銀行や取引先が重視した「信頼の絆」
メガバンクやコンサルタント、会計士にとっては、100年続いてきた老舗であるかどうかは企業を評価する材料としては関係ありません。現在の財務状況がどのようになっているかが問題です。彼らが企業を評価する際は、100年続いた企業も、この数年間に設立された企業も、同じ土俵に上げられてしまうのです。
いや、彼らだけではありません。私自身も、社長に就任した当初は、100年続いた老舗の価値を理解できていませんでした。
ですから、銀行や塗料ディーラーさんに支援をいただきに伺った際は、財務諸表上の数字や売上状況の数字など、現在の数字で表せることができる会社の価値だけを提示して、必死に説得しようとしていました。

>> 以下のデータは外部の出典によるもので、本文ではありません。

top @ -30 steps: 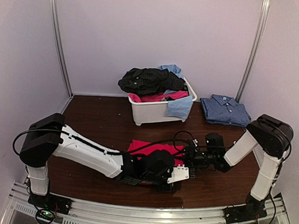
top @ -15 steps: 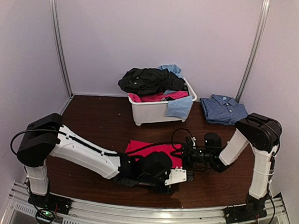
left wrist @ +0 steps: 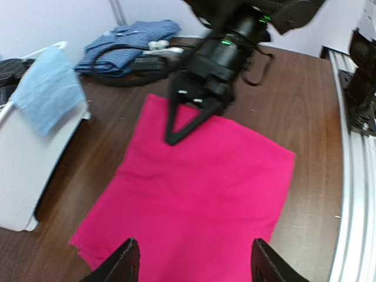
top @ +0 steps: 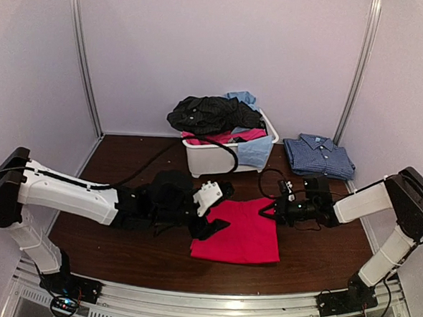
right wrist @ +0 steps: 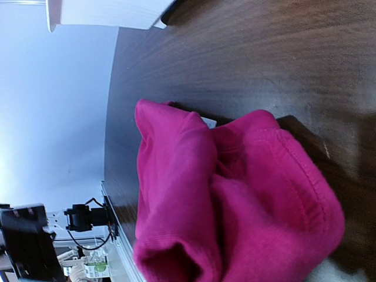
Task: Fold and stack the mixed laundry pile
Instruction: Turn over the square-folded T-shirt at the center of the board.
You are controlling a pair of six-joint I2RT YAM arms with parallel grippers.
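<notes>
a: what is seen nearest on the bench (top: pixel 125 160)?

b: a pink cloth (top: pixel 237 232) is spread flat toward the near edge. the left fingers (left wrist: pixel 126 263) are held wide apart over its left edge, and nothing is gripped between them.

a: and the right fingers (left wrist: pixel 170 136)?

b: they are closed on the cloth's far right corner. a bunched fold is seen pinched there from the right wrist.

a: what is found farther back?

b: a white tub (top: pixel 218 162) is heaped with laundry. a black garment (top: pixel 210 114) is piled on top, red-pink cloth (top: pixel 223 138) is seen beneath it, and a light blue piece (top: pixel 253 152) is draped over the rim. a folded blue checked shirt (top: pixel 318 155) is laid on the bench just right of the tub.
</notes>
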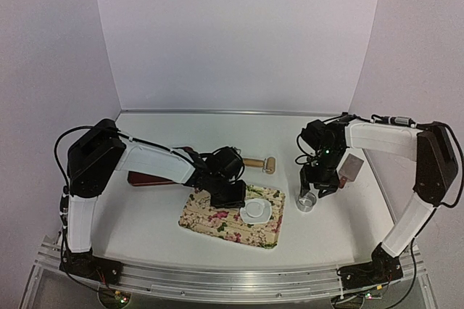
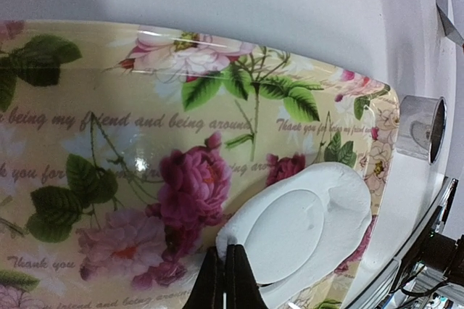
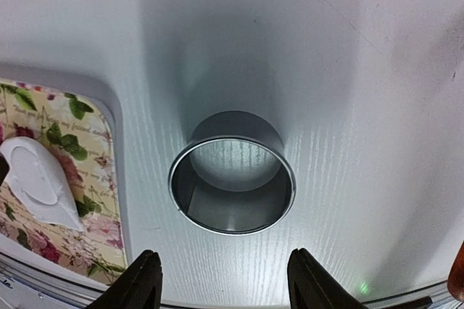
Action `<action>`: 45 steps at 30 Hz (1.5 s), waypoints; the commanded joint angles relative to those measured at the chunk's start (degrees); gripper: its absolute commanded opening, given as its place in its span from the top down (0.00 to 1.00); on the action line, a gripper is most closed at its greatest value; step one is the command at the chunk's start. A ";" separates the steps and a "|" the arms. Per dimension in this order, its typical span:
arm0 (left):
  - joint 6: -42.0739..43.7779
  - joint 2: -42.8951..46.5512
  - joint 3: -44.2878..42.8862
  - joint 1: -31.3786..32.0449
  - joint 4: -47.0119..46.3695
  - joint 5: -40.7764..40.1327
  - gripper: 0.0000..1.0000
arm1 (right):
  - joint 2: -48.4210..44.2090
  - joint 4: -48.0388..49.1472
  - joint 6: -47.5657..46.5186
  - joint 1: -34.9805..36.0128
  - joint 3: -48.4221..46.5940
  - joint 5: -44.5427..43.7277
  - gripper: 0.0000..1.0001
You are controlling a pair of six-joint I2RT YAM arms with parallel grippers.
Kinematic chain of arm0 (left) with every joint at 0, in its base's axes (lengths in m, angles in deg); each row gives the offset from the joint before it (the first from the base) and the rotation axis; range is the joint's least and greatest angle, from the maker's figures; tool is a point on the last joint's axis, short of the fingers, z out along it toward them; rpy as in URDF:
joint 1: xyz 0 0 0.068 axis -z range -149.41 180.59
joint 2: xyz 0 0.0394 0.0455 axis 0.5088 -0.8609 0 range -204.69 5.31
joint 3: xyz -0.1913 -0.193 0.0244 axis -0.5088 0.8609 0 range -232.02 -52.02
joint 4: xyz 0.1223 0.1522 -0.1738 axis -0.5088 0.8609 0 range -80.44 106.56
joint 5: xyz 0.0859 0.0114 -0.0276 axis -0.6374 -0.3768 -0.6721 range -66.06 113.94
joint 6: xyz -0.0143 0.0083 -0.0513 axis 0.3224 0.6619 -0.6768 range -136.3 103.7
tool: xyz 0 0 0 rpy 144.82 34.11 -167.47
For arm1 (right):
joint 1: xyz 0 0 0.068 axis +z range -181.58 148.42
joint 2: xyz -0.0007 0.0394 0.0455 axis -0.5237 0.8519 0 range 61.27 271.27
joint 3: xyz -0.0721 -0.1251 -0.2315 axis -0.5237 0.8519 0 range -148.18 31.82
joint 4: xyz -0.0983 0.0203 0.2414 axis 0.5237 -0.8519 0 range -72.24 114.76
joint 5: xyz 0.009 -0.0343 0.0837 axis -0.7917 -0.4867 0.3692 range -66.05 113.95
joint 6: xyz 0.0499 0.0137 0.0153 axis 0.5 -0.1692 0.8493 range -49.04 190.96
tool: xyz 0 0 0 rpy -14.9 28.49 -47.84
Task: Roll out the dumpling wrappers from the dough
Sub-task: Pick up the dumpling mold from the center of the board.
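Flattened dough (image 2: 341,193) sits at the floral tray's (image 2: 109,69) right end, one dumpling wrapper (image 2: 279,233) stamped in it, not yet lifted free. The left pincer (image 2: 225,276) is clenched at its left edge; the right pincer (image 3: 227,283) hangs released over the ring cutter (image 3: 235,211).

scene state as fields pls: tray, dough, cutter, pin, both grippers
floral tray: flat on the table, between the arms
dough: flattened white sheet on the tray's right end, round outline pressed into it
ring cutter: upright on bare table, right of the tray
rolling pin: on the table behind the tray, nothing touching it
left gripper: jaws shut, tips at the dough's near edge; cannot tell if it is pinched
right gripper: jaws open, above the ring cutter, clear of it
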 commanded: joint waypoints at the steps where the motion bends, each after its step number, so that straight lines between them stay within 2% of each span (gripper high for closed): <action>1: 1.04 3.83 2.57 -0.18 -2.23 -2.23 1.00 | 1.27 -1.84 0.39 -0.95 -0.36 -2.72 0.55; 4: 0.99 3.72 2.61 -0.19 -2.35 -2.16 1.00 | 2.38 -1.71 -0.04 -1.11 -0.57 -3.15 0.58; 9: 1.00 3.23 1.82 -0.18 -2.07 -1.89 1.00 | 5.72 -1.62 -1.32 -1.63 -1.53 -5.54 0.69; 19: 0.64 3.59 1.82 -0.18 -1.27 -2.52 1.00 | 9.39 0.40 -3.70 -3.77 -2.72 -7.02 0.82; 24: 1.08 3.30 1.32 -0.18 -0.81 -2.42 1.00 | 10.05 2.78 -5.49 -4.31 -2.63 -3.92 0.83; 27: 1.78 2.84 0.55 -0.19 -0.06 -2.43 1.00 | 9.76 3.35 -6.00 -4.32 -3.04 -2.22 0.77; 29: 1.97 2.53 -1.14 -0.17 3.00 -3.99 0.88 | 8.80 3.18 -5.81 -4.36 -3.39 -1.55 0.71; 34: 1.75 4.93 -4.47 -0.18 8.44 -10.89 0.45 | 3.06 1.94 -5.66 -4.50 -4.04 -0.94 0.57; 36: 1.25 5.51 -7.23 -0.10 10.79 -13.77 0.35 | 1.01 1.26 -5.78 -4.80 -4.56 -0.26 0.53; 40: 1.03 2.55 -15.43 0.37 12.75 -13.10 0.31 | -1.28 -0.33 -5.89 -5.72 -6.96 0.28 0.51; 45: 0.92 -7.63 -30.53 1.67 15.71 -6.19 0.31 | -2.87 -1.82 -6.60 -8.16 -10.20 0.58 0.49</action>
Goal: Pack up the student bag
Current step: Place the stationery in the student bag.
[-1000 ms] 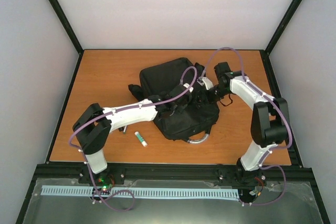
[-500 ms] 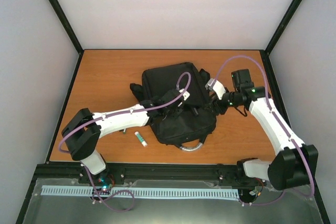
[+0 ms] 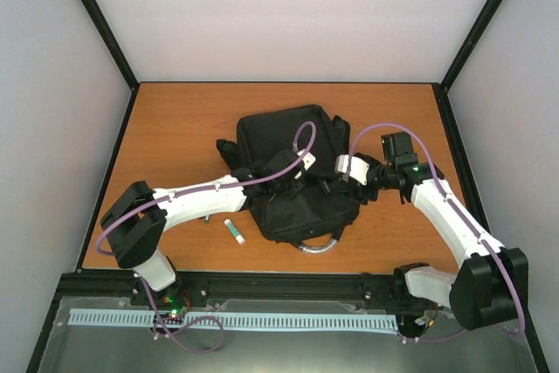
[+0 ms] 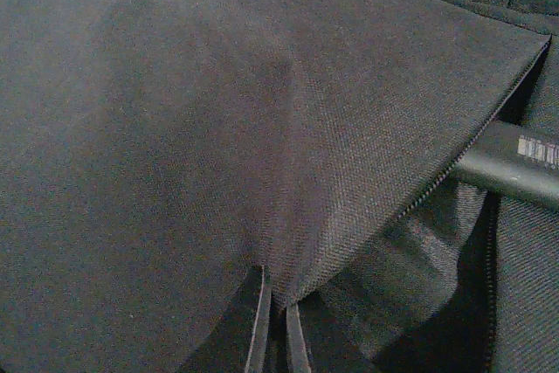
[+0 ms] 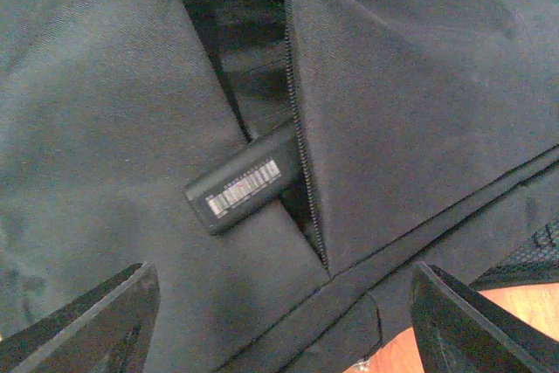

ところが、付き合いの長い塗料ディーラーさんや協力会社の親方たちは、そのよう字を重視せず、弊社が築いてきた歴史や業界での存在価値、培ってきた技術力や動員力、そして長年一緒に仕事をしてきたという信頼・絆を重視してくださったのです。
このようなことは平時には見えないことで、窮地に陥ったときこそ見えてくる価値でしょう。これが老舗の「のれん」だったのです。
私も経営が順調なときに社長に就任していたら、この価値に気付かなかったかもしれません。むしろ、ピンチだったからこそ気付いた、いや、気付かされたのです。
客や協力先によって育てられる老舗企業
よく、企業の寿命は30年などといわれますが、そのような短い寿命の中でも幾度もピンチがやってきます。ましてや100年続いた企業であれば、なおさらのことです。そのようなときに、どうやって乗り切るのか。そういうときにこそ、周りの企業や人々との関係性が浮き上がってきます。
老舗企業とは、1社だけでできあがるものではなく、長くお付き合いいただいたお客様や協力先によって育てられるものだといえます。
また、老舗企業は、社会の制度の一部と見なされ、つまり、世の中の仕組みの1つとなるわけですから、単なる利潤追求体ではなくなっているといえます。特に弊社の場合は、土木建築に関わる、つまりインフラ整備に従事していますから、なおさら存在価値をもちやすいといえます。
なくてはならないと思わせる存在感も、老舗と呼ばれる条件でしょう。